RECORDS SUPPLIED →
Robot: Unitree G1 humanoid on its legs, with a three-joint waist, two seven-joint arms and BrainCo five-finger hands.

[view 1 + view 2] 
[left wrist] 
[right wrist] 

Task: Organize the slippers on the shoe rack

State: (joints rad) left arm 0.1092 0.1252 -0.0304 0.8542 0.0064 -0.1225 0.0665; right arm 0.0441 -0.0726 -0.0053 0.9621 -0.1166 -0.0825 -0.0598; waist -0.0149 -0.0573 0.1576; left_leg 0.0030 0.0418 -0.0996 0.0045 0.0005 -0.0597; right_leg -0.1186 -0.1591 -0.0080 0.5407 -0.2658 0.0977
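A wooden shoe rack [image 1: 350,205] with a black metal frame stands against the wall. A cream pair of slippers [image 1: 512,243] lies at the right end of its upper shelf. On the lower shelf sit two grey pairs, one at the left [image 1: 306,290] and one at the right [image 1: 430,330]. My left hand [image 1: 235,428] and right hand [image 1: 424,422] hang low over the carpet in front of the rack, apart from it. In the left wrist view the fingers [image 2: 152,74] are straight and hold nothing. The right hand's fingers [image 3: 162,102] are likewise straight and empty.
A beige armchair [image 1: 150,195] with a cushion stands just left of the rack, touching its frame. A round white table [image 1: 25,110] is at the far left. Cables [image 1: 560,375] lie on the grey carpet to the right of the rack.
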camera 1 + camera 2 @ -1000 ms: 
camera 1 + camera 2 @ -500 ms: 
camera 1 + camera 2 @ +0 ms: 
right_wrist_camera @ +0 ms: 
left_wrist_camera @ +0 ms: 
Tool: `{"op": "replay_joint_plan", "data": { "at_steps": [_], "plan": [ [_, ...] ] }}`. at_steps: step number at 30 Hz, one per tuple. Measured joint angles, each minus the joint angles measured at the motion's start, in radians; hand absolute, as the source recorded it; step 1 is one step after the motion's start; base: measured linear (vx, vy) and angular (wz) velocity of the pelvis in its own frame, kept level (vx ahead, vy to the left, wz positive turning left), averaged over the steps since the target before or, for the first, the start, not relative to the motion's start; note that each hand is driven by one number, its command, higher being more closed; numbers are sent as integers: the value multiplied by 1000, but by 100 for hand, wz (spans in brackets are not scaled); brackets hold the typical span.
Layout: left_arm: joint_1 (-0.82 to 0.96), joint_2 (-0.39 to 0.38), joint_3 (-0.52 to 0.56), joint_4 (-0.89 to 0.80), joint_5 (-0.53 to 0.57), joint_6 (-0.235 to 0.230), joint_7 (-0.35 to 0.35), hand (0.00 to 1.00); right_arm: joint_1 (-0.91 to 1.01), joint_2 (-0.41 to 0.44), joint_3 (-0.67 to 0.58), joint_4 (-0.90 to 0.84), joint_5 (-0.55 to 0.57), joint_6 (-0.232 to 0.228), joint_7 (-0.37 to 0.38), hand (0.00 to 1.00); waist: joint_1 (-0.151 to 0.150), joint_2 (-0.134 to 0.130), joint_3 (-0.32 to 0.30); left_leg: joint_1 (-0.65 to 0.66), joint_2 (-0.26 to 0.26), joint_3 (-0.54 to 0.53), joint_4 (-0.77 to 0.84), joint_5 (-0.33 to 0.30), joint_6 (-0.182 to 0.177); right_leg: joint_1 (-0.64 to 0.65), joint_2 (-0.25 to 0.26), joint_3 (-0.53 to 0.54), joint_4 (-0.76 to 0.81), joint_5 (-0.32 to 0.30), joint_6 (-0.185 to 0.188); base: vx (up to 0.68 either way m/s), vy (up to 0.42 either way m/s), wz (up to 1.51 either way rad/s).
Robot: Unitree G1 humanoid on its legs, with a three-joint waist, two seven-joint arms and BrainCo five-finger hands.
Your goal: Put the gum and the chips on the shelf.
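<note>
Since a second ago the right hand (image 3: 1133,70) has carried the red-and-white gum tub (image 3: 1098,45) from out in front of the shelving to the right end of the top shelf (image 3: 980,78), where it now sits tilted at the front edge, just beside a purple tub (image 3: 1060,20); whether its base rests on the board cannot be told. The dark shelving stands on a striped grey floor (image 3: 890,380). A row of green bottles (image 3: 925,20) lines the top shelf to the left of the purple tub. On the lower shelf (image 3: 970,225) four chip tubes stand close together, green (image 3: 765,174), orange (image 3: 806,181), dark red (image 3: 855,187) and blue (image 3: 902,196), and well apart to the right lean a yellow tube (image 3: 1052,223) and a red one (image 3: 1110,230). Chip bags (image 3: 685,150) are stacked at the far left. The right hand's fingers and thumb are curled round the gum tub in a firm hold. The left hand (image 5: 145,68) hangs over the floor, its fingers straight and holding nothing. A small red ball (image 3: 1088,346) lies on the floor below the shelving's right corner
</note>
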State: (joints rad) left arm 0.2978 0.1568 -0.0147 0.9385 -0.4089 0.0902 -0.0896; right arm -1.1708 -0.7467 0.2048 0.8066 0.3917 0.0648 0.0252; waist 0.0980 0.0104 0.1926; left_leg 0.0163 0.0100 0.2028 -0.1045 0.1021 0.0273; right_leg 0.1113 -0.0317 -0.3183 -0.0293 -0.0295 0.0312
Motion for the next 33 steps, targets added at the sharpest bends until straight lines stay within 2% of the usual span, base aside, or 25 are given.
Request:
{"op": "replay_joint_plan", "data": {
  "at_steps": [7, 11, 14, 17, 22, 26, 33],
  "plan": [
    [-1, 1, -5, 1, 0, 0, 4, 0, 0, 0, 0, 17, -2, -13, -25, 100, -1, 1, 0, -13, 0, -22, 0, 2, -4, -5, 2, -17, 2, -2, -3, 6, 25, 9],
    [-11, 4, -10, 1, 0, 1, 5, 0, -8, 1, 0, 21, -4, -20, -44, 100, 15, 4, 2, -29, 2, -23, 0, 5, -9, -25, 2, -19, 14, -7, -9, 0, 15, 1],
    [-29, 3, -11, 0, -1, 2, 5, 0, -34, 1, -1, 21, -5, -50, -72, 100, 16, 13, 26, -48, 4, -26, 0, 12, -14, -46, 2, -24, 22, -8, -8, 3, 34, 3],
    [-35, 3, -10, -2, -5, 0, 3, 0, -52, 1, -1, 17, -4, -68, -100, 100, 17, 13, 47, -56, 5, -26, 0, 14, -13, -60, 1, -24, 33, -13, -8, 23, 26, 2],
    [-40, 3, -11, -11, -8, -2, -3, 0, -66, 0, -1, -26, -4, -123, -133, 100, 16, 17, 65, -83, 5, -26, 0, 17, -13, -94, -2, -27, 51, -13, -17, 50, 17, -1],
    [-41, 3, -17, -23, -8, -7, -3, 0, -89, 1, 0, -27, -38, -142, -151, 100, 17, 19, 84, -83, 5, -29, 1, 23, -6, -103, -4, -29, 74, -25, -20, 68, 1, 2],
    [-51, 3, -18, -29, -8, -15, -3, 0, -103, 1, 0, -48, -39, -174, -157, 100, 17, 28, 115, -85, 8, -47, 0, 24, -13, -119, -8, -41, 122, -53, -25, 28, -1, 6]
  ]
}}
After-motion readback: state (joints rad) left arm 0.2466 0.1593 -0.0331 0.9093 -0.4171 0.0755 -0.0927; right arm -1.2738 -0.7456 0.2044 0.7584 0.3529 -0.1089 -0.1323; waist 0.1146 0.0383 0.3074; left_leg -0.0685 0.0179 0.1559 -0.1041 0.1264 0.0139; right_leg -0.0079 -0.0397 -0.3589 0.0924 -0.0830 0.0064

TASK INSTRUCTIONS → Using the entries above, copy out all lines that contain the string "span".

ANSWER TO THIS PROBLEM →
Tool: `{"op": "replay_joint_plan", "data": { "at_steps": [_], "plan": [ [_, ...] ] }}`. at_steps: step number at 30 Hz, one per tuple. Measured joint angles, each minus the joint angles measured at the motion's start, in radians; hand absolute, as the source recorded it; step 1 is one step after the motion's start; base: measured linear (vx, vy) and angular (wz) velocity of the pelvis in its own frame, kept level (vx ahead, vy to the left, wz positive turning left), averaged over the steps since the target before or, for the first, the start, not relative to the motion's start; note that each hand is driven by one number, its command, higher being more closed; numbers are sent as integers: the value multiplied by 1000, but by 100 for hand, wz (spans in brackets are not scaled); brackets hold the typical span.
Motion for the next 33 steps, targets added at the sharpest bends until straight lines stay within 2% of the usual span, base aside, or 25 are given.

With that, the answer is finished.